# TASK DESCRIPTION
Write the full listing out again, keeping every line exactly as it is.

# COLLECTED MATERIAL
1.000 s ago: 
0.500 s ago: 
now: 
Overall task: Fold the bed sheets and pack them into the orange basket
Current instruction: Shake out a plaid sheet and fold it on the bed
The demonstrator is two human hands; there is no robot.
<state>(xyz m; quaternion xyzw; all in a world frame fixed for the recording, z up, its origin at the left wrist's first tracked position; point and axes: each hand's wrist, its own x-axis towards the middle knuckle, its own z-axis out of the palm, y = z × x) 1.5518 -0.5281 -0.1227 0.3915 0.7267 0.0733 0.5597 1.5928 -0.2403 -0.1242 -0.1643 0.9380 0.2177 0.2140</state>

# ANSWER BELOW
1.000 s ago: 
0.500 s ago: 
now: 
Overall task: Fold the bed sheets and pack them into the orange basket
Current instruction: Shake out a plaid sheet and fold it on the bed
The demonstrator is two human hands; there is no robot.
<state>(xyz m; quaternion xyzw; all in a world frame fixed for the recording, z up, its origin at the left wrist's first tracked position; point and axes: each hand's wrist, its own x-axis towards the middle knuckle, its own z-axis out of the palm, y = z × x) 1.5518 -0.5281 -0.1227 0.3915 0.7267 0.0733 0.5597 1.5928 -0.2403 -0.1242 -0.1643 0.9380 0.2177 0.2140</state>

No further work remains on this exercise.